Problem details -> Among the records that follow, find each line holding the word "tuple" and copy it.

Data provided ->
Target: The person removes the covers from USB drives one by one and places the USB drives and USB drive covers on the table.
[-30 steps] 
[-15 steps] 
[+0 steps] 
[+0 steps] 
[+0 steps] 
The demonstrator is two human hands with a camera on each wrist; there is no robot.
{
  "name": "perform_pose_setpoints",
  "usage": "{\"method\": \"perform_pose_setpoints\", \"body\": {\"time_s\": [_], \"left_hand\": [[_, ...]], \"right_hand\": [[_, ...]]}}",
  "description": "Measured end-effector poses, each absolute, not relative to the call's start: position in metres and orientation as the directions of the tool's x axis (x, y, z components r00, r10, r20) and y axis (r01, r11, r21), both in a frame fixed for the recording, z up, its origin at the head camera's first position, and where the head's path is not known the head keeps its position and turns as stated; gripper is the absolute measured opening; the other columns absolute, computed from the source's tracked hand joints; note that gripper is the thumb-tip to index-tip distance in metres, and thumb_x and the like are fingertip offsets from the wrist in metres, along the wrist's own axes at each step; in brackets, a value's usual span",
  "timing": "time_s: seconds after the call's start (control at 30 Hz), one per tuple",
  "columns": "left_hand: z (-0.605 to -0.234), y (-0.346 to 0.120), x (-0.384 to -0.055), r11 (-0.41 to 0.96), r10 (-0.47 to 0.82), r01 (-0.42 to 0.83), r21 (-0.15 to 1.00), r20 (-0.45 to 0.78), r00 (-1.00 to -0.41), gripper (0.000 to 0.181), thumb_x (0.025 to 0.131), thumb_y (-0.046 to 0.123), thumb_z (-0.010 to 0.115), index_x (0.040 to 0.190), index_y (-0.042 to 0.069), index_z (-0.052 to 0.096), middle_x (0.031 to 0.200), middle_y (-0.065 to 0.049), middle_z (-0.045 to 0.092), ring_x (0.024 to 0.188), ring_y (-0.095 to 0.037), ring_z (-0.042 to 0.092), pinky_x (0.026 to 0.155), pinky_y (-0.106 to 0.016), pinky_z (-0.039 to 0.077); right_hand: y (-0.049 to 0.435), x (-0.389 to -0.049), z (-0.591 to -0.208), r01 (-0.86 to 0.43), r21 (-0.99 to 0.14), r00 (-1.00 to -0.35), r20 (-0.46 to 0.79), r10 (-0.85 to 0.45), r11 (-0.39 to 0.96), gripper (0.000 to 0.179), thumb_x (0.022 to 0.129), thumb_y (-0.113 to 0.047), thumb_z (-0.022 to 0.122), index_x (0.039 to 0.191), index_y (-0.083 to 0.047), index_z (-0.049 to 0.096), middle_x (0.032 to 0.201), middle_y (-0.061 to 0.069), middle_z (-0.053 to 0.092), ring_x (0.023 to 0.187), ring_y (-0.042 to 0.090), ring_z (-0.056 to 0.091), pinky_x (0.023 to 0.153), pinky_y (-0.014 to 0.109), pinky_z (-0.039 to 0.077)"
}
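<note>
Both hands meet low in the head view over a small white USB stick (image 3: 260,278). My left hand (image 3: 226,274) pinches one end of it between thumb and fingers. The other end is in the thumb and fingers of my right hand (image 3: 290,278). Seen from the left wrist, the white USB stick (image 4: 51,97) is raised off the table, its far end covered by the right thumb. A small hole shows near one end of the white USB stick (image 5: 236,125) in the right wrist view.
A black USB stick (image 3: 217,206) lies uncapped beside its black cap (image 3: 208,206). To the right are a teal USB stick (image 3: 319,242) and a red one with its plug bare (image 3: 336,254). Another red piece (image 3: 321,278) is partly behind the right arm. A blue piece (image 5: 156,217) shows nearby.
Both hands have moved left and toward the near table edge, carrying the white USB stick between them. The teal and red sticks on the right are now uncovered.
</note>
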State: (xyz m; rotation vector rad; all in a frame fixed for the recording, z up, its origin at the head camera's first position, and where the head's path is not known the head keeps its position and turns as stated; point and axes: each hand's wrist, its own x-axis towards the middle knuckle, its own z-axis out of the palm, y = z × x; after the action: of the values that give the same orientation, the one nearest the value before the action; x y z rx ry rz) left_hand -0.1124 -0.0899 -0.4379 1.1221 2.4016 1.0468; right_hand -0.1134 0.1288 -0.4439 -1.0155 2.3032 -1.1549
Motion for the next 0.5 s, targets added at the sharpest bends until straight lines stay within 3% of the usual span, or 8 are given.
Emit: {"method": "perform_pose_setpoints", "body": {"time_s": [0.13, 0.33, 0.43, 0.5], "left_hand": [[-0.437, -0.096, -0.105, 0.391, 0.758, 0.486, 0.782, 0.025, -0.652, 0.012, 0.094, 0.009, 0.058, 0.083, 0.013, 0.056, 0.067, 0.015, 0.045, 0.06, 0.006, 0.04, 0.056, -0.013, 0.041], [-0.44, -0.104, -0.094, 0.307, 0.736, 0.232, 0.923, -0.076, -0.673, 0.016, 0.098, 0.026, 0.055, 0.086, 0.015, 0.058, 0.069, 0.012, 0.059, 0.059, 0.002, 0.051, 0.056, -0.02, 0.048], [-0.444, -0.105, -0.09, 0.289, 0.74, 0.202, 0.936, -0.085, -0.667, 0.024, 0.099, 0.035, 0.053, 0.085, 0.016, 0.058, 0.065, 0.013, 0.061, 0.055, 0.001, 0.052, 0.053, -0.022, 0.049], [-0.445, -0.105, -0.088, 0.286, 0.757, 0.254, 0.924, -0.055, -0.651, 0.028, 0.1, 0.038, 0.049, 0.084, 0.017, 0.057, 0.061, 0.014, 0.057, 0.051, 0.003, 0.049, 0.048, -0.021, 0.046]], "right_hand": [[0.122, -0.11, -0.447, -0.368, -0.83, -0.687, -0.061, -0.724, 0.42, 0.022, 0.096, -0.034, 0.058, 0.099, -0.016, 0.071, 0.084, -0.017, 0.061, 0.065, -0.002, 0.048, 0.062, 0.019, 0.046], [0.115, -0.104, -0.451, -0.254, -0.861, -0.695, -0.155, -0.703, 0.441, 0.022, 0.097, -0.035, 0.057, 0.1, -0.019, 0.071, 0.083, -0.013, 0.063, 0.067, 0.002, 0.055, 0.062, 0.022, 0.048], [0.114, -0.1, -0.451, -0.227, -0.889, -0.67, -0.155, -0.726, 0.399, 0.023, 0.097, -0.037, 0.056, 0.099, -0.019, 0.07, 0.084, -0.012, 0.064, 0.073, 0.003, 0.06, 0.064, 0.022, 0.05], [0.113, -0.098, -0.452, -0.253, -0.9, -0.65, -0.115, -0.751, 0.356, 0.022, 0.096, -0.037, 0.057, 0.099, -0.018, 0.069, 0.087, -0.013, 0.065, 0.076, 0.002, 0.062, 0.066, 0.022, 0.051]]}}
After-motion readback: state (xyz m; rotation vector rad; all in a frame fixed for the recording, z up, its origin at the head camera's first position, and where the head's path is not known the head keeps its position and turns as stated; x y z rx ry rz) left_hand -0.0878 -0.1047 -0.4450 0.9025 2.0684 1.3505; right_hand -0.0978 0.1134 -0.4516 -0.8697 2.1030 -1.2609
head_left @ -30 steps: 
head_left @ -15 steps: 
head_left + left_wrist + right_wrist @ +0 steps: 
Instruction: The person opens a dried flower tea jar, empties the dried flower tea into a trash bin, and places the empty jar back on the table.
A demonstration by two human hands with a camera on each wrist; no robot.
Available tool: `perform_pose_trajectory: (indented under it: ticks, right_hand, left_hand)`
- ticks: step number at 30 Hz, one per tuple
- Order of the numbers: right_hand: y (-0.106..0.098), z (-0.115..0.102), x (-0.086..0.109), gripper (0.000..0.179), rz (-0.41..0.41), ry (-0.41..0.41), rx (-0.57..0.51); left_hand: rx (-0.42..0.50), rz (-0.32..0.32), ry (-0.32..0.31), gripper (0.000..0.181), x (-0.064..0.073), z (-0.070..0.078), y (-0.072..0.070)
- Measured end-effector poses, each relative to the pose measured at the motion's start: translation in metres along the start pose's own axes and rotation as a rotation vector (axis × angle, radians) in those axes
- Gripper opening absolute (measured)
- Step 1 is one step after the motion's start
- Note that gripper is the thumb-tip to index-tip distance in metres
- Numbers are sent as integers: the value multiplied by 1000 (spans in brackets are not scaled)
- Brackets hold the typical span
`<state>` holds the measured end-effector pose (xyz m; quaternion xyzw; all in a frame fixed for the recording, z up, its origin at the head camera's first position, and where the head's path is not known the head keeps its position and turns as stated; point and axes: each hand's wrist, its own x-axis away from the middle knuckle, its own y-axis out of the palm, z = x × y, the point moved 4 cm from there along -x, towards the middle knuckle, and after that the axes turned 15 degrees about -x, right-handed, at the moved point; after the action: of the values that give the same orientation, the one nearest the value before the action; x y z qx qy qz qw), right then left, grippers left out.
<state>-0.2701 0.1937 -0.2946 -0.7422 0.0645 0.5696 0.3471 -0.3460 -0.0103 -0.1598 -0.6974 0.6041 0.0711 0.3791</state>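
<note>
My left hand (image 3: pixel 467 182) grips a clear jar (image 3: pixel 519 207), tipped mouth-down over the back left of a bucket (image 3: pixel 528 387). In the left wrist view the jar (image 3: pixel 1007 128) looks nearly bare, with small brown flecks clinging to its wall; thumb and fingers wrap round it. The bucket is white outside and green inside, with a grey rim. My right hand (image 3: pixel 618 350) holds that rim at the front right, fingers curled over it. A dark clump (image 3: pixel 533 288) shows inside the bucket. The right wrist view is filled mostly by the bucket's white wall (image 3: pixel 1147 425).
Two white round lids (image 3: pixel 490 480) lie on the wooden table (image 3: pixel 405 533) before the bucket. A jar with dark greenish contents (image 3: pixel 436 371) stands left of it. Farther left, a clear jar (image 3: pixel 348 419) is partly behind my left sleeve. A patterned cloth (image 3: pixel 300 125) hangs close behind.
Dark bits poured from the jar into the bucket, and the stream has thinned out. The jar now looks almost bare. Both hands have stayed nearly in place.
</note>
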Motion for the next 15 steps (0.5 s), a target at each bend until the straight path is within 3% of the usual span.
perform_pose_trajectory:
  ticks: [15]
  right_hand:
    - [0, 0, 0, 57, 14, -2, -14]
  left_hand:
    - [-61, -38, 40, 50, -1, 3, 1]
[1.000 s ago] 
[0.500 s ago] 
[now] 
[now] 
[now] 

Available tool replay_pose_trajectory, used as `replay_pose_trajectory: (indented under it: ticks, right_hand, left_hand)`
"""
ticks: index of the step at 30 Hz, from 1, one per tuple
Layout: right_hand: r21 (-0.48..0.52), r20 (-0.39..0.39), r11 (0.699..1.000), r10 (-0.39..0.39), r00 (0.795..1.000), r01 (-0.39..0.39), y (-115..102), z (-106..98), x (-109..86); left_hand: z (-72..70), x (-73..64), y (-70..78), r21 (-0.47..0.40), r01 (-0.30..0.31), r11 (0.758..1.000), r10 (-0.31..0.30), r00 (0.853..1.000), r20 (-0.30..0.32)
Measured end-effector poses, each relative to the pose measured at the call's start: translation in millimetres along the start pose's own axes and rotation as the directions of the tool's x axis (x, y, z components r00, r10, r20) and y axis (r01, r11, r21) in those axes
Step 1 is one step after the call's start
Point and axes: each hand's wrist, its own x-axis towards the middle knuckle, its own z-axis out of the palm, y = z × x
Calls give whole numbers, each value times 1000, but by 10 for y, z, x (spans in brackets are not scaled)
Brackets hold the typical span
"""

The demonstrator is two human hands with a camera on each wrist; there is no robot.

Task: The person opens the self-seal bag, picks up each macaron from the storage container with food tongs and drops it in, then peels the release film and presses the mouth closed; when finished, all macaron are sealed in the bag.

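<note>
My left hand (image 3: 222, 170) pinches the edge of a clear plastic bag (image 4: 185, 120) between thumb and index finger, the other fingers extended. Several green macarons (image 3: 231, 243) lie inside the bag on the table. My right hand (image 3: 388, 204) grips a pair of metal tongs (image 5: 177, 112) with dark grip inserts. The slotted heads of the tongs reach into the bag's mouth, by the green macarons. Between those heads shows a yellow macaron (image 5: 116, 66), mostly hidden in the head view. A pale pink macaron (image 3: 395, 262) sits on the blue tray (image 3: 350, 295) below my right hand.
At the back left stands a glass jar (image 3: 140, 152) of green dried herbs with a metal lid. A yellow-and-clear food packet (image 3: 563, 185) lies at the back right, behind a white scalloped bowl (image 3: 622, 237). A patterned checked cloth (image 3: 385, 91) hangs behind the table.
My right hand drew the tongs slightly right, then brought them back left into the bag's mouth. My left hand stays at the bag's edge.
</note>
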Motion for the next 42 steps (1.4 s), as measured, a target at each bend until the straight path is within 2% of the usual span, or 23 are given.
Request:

Reply to the exercise ->
  "timing": "time_s: seconds after the call's start (control at 30 Hz), one per tuple",
- ticks: step number at 30 Hz, one per tuple
ticks: index of the step at 30 Hz, from 1, one per tuple

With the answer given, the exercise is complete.